E o fogo intelectual, fervilhante e repleto de energia para começar a se desenvolver, acaba se arrefecendo aos poucos. E, em doses homeopáticas e ultra eficazes, a família acaba levando o potencial pensador a um caminho de conformismo e aceitação das coisas do mundo tidas como normais. Em alguns casos, tal fogo retornará na adolescência, mas trará, certamente, uma dose de rebeldia que não havia anteriormente. Neste caso, por razões um pouco diferentes, os pais não aceitarão, mais uma vez, o caminho pacífico e respeitoso da argumentação. E o final da história já sabemos. Felizmente, carinho, amor e respeito esfumaçam a Torre de Babel da vida e nos fazem conviver em família com um mínimo de harmonia. Mas, bem que as coisas poderiam ser diferentes.

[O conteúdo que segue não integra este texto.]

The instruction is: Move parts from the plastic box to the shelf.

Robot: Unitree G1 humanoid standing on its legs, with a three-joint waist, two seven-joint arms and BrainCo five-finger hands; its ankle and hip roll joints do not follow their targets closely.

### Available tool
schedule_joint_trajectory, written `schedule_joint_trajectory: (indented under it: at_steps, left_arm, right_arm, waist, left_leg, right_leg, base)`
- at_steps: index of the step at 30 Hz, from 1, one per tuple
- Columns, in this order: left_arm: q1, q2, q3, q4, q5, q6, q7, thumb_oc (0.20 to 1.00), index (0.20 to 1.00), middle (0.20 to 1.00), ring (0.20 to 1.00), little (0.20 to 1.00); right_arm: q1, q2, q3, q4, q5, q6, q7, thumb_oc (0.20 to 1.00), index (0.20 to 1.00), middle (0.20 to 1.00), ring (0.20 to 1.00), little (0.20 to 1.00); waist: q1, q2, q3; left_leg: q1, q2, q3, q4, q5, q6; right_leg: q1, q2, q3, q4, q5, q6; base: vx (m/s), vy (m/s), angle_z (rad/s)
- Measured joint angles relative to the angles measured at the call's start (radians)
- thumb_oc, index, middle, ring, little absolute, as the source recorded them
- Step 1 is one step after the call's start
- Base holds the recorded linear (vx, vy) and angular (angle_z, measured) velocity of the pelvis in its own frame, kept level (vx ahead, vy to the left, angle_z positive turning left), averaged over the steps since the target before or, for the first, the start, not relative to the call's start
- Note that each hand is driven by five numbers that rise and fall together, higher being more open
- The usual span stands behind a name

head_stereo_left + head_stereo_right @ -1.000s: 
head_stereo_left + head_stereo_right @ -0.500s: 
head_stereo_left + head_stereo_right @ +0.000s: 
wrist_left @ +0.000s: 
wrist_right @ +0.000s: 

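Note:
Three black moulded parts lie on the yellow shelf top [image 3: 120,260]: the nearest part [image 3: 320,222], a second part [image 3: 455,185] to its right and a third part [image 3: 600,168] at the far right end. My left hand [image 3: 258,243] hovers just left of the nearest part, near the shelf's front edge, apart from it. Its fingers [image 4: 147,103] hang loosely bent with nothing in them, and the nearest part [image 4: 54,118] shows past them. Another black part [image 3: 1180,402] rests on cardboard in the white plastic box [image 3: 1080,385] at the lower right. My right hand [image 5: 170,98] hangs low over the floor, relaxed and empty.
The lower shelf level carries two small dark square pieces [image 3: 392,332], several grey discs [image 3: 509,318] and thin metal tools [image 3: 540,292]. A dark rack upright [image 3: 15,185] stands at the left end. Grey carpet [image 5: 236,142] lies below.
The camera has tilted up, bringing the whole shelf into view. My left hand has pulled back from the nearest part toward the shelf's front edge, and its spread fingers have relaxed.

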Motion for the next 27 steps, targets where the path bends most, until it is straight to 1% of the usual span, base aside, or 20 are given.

Não sei se, por cansaço ou desinteresse, as famílias não dedicam tanta energia à conversa. Talvez por força das circunstâncias. Afinal, os meios de comunicação abarrotam nossas mentes com informações, propagandas, entretenimentos e verdades prontinhas, que não dá tempo (nem sobram energias) para dialogar. E a argumentação não se desenvolve. Os músculos do corpo se fortalecem e o desejo (principalmente de consumo ou diversão rápida) ocupa lugar de destaque nas mentes. Assim, argumentar será um verbo a ser retomado quando, no jogo da especialização profissional, as pessoas necessitarem do mesmo para vender, comprar, negociar ou escapar de algum problema. Temos aí um mal menor! Muito se salvará, é certo.


Entretanto, o resultado – que poderá ir do inconveniente ao trágico - será percebido quando, em mesas de almoço familiar ou de restaurantes, por exemplo, tivermos de escutar comentários simplistas, preconceituosos ou até violentos, vindos de gente que tem a convicção de estar discorrendo doutamente sobe o que quer que seja. Gente que não aprendeu a pensar, ouvir e se expressar com rigor e coerência. Certamente, já nos deparamos com personagens como estes. Triste, não?


Porém, o que fazer quando isto acontece? Um aluno me disse, certa feita, que “certas cabeças são como armaduras”. E creio que estava certo: da mesma forma que a musculatura de uma pessoa que luta judô desde a infância é notadamente mais desenvolvida na fase adulta, a mente de quem não criou os “músculos” da argumentação será rígida e aparentemente intransponível. Basta observarmos à nossa volta.


Aqui, resta uma questão, a qual representa o desafio que prometi aos pais: o que queremos, de fato, que nossos filhos se tornem? Quando dispendemos nossa energia em sua educação, o que estamos buscando ou vislumbrando para eles? Sucesso? De que tipo? Liberdade? Será, mesmo? Que poderes nos envolvem – ou brotam de nossa ação – no momento em que vivenciamos os chamados educadores?


Talvez – quem sabe? – os pais das crianças bem pequenas ainda tenham tempo de ajudar a desenvolver a capacidade pensante neles. Não nos preocupemos tanto com seus músculos, pois o esporte ajudará. Nem com os desejos, pois a febre consumista não dá folga. O desafio que fazemos é com relação ao pensamento crítico, rigoroso e coerente, de fato. Pode ser algo bem mais urgente do que possamos imaginar. Nossa sociedade contemporânea pode estar sofrendo de debilidade racional. Talvez faltaram alimentos e exercícios adequados na época certa.


Afinal, posso estar equivocado, mas sinto no ar um misto de intransigência, preconceitos exacerbados e violência (latente e direta) que poderiam não existir desta forma se as pessoas soubessem pensar melhor, ouvir melhor, questionar e responder melhor, enfim, argumentar de fato.